Dimensionality Reduction

Some primitive methods of reducing the dimensions are:

Remove features with too many missing values
Remove features with a low or zero variance
Remove features with high correlations
Backward Feature Elimination
Apply principle component analysis or tSNE

Principle Component Analysis (PCA)

As an input for PCA, the data is used in a matrix $X \in R^{m\times n}$, where $m$ is the number of samples, and $n$ the number of features. The goal of PCA is to reduce the number of features that explains "as much as possible" of the data.

Standardise the data Each feature should have a mean of $0.0$ and a variance of $1.0$. This can be done by the following formula $\frac{X - mean}{variance}$
Identify new coordinate axes (components) that capture the amount of information contained in the data in decreasing order
Select a subset of components which capture the most information
Project the original data to the new, lower dimensional, subspace

Find the Components

To find the components, first calculate the co-variance matrix $C$ with the standardised data: $$ C=\frac 1 {m - 1} X^TX $$ Afterwards compute the $n$ eigenvectors $\vec w$ and corresponding eigenvalues $\lambda$ of the co-variance matrix. This is done, since the eigenvectors are equal to the direction of the first principal component. To do this, the following characteristic equation has to be solved: $$ C\vec w - \lambda \vec w = 0 $$ Finally, select the $k\le n$ eigenvectors $\vec w$ (components) with the largest eigenvalues: $$ \lambda_1 \ge \lambda_2 \ge ... \ge .. \lambda_k \ge .. \ge \lambda_n $$ Each eigenvalue $\lambda_i$ expresses how much of the data's variance is explained by the component $i$. The eigenvalue is the average of the summed squared distances (in the figure below $d_1^2 + d_2^2 + ... + d_6^2$).

The chosen $\vec w$ are the columns in the transformation matrix $W\in R^{n\times k}$

To get the transformed data $T$, the following has to be done: $$ T=XW \in R^{m\times k} $$ If $k=n$, then $T$ contains the same data as $X$. Otherwise the dimensionality of the data is reduced to $k$ dimensions. Because $W$ has been chosen in way, to reconstruct as much information as possible by sorting after the eigenvalues descending, most information should be retained.

The percentages of how much of the data each principal component explains can be calculated with the following formula: $$ \begin{align} \frac{\lambda_i}{\lambda_1 + \lambda_2} && \text{where } i \in {1, 2} \end{align} $$

Hyper-Parameter Tuning

To find the best value for $k$ for PCA, the following method can be used.
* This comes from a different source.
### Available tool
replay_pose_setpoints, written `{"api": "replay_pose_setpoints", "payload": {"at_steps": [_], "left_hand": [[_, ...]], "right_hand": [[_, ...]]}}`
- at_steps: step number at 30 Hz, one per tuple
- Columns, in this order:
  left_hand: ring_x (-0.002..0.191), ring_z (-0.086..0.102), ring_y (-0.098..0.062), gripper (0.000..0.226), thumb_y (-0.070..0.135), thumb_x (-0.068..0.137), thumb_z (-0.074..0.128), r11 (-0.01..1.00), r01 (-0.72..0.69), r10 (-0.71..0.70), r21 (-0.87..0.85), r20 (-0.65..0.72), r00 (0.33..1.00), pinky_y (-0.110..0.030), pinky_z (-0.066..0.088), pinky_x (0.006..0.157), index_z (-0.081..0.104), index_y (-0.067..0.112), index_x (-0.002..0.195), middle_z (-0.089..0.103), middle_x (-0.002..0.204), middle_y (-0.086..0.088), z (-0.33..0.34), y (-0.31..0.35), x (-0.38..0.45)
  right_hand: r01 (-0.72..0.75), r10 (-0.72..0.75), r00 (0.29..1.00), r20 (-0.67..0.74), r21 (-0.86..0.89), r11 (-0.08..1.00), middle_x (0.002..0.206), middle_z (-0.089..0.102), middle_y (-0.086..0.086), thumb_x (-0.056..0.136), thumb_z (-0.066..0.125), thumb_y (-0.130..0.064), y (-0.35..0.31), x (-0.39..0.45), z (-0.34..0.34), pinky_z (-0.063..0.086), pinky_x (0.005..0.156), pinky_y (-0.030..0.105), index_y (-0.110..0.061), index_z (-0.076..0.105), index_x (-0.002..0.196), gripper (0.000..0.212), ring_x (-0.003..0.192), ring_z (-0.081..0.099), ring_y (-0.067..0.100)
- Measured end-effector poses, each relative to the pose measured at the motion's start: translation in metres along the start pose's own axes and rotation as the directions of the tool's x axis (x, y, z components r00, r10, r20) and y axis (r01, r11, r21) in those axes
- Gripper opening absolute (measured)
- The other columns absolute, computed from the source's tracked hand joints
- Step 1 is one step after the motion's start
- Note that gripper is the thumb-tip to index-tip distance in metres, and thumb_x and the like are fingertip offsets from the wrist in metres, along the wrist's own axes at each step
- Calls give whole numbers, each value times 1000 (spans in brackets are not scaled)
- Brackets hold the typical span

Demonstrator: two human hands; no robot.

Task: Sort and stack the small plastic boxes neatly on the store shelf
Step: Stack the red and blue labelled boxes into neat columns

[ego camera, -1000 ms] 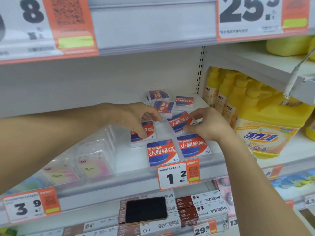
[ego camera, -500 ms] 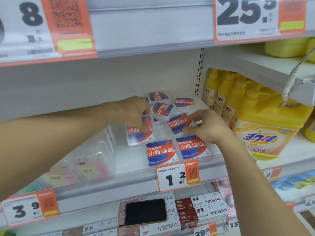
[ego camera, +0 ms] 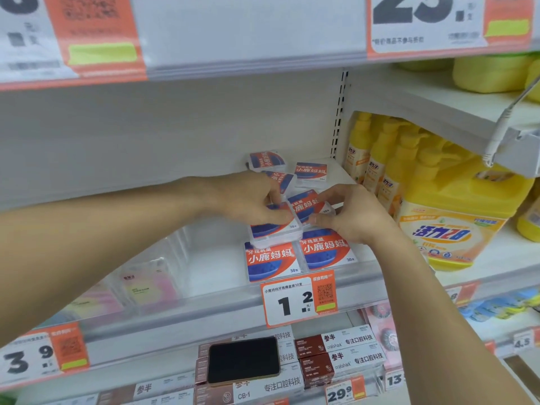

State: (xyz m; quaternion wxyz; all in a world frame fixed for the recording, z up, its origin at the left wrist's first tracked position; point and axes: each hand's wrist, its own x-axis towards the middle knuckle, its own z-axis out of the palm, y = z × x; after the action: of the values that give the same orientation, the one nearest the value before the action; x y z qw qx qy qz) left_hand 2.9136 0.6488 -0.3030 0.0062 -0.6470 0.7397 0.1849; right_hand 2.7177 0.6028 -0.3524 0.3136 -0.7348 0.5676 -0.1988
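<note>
since half a second ago the box in the left hand [ego camera: 248,200] has travelled right and toward the shelf's front edge; it was clear of the front row, and now it hangs just over the front-left box [ego camera: 271,260], overlapping that box's rear edge

the left hand reaches in from the left, palm down, thumb and fingers pinching the held box [ego camera: 276,225] from above. that box is tilted, label up, its long axis running roughly front to back, near edge lowest

the right hand [ego camera: 353,213] reaches in from the lower right and has hardly moved; its fingertips pinch the skewed box [ego camera: 306,204] behind the front row. this one sits turned, a corner aimed at the front edge, text slanting up to the right

the front-right box [ego camera: 327,249] lies flat and square to the shelf's front edge [ego camera: 204,314], beside the front-left one. three more boxes [ego camera: 310,171] sit loosely near the back, toward the shelf's right end
</note>
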Motion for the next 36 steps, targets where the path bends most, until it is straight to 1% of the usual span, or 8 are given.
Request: {"api": "replay_pose_setpoints", "payload": {"at_steps": [3, 6, 9, 15, 22, 27, 31, 36], "left_hand": [[99, 66, -12, 64, 66, 76, 64, 996, -37, 31, 76, 70, 997, -24, 56, 80, 52, 31, 128, 62, 121, 15, 5, -4, -8], [105, 64, -13, 66, 59, 78, 69, 990, -55, 48, 127, 55, 997, -31, 55, 90, 51, 30, 133, 61, 128, 12, 10, -13, -8], [113, 60, -14, 64, 56, 83, 64, 990, -15, -3, 141, 131, 991, -31, 51, 96, 48, 28, 138, 57, 134, 9, 8, -15, -9], [109, 53, -9, 54, 53, 92, 54, 999, 51, -50, -14, 79, 996, -26, 46, 89, 42, 35, 141, 50, 133, 11, 14, -8, -8], [118, 56, -17, 62, 54, 84, 63, 999, 52, -52, 11, -41, 998, -32, 51, 95, 49, 26, 138, 53, 135, 7, 25, -14, -3], [119, 56, -16, 49, 43, 92, 59, 999, 35, -33, -39, 38, 999, -34, 51, 98, 51, 25, 137, 55, 136, 8, 16, -16, -7], [121, 55, -17, 51, 37, 91, 64, 999, 31, -32, 41, 25, 999, -33, 49, 97, 51, 24, 139, 54, 139, 6, 17, -16, -7], [117, 58, -17, 50, 39, 91, 63, 998, 13, -14, 63, 19, 1000, -30, 50, 94, 52, 22, 137, 56, 137, 4, 18, -14, -7]], "right_hand": [[2, -2, 1000, -5, -11, 1000, 129, 64, -3, 81, 78, -35, -1, 0, 0, 47, 51, 18, -30, 60, 126, 49, 84, 61, 13], [0, 0, 1000, -12, -13, 1000, 127, 65, -2, 80, 79, -35, -1, -2, -4, 47, 51, 18, -28, 62, 123, 47, 82, 62, 13], [12, -12, 1000, -24, -2, 1000, 123, 68, -1, 78, 80, -39, -2, -5, -10, 47, 51, 19, -24, 67, 118, 45, 82, 62, 13], [49, -49, 999, -17, -40, 998, 123, 68, -1, 78, 80, -38, -3, -6, -10, 47, 51, 19, -27, 67, 119, 45, 81, 62, 12], [24, -18, 998, 56, -108, 994, 123, 67, -1, 80, 77, -44, -4, -4, -3, 48, 53, 18, -26, 60, 125, 52, 79, 62, 10], [43, -42, 997, 62, -19, 999, 130, 62, -2, 89, 68, -42, -5, -7, 0, 44, 49, 16, -33, 54, 132, 47, 79, 59, 9], [67, -60, 989, 135, -53, 996, 128, 65, -1, 92, 66, -35, -6, -8, -1, 45, 53, 14, -32, 59, 132, 41, 82, 60, 9], [50, -38, 987, 154, -74, 996, 129, 64, 0, 90, 68, -34, -5, -6, -3, 50, 61, 18, -31, 59, 131, 42, 98, 67, 17]]}}
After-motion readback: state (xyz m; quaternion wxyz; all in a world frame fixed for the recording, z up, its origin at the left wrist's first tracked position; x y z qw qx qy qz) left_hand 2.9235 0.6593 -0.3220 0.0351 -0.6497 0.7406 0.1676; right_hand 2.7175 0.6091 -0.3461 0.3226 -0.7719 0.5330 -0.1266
Rule of Thumb 2-5 PCs is usually enough
Kaiser's Rule Choose all components whose eigenvalues are greater than 1
Elbow Method

Take the component before the slope starts leveling off

Explained and Cumulative Variance

The cumulative variance can be calculated with $\sum^k_{i=1}\frac {\lambda_i}{\sum^n_{j=1}\lambda_j}$ This score can then be interpreted as, how much of the data's variance is explained by the first $k$ components. $k$ can be chosen to explain as much of the data as required.

Loading Plot

A "loading plot" plots the values of the $W$ matrix. Each entry in the matrix shows the correlation between the variable and the component. The value is between $-1$ and $1$, where $0$ means no correlation and $-1$ and $1$ means a very strong correlation (the sign can be ignored).

In the plot, we can see that Hardness has almost no correlation with the 1st component, since it is close to $0$ on the X-axis, while having more correlation on the 2nd component, as it is near $1$ on the Y-axis.

Score Values and Plots

\[ T: t_{ij}=x_{i1}w_{1j}+x_{i2}w_{2j}+...+x_{in}w_{nj} \]

The score of the principal component $j$ are the values in the column $j$ of the matrix $T$. This means, for each component there are $m$ scores, one score for each sample.

Effectively, this means it is the distance from the origin to where a sample projects on the component.

When creating a scatter plot of the score values, we can identify values which are very similar to each other. Data points which are close to each other, are similar. This might not be obvious in the original data due to its high dimensionality.

Additionally, data points close to the centre are close to the average while data points far from the centre are outliers and contribute a lot to the variance.

Combining Score and Loading Plots

From each loading data point can a ling though the origin point be drawn. If a score data point projected on this line is close to the origin point, then it is close to the average. On the other hand, if the point is far away from the origin point then it is far from the average of the loading data point.

For example, the data point 21 in the left upper hand corner is far away from the origin on the "oil-loading-line" and thus is far away from the average of oil. On the other hand, the score data point 42 is on the "oil-loading-line" close to the origin point and thus is close to the average.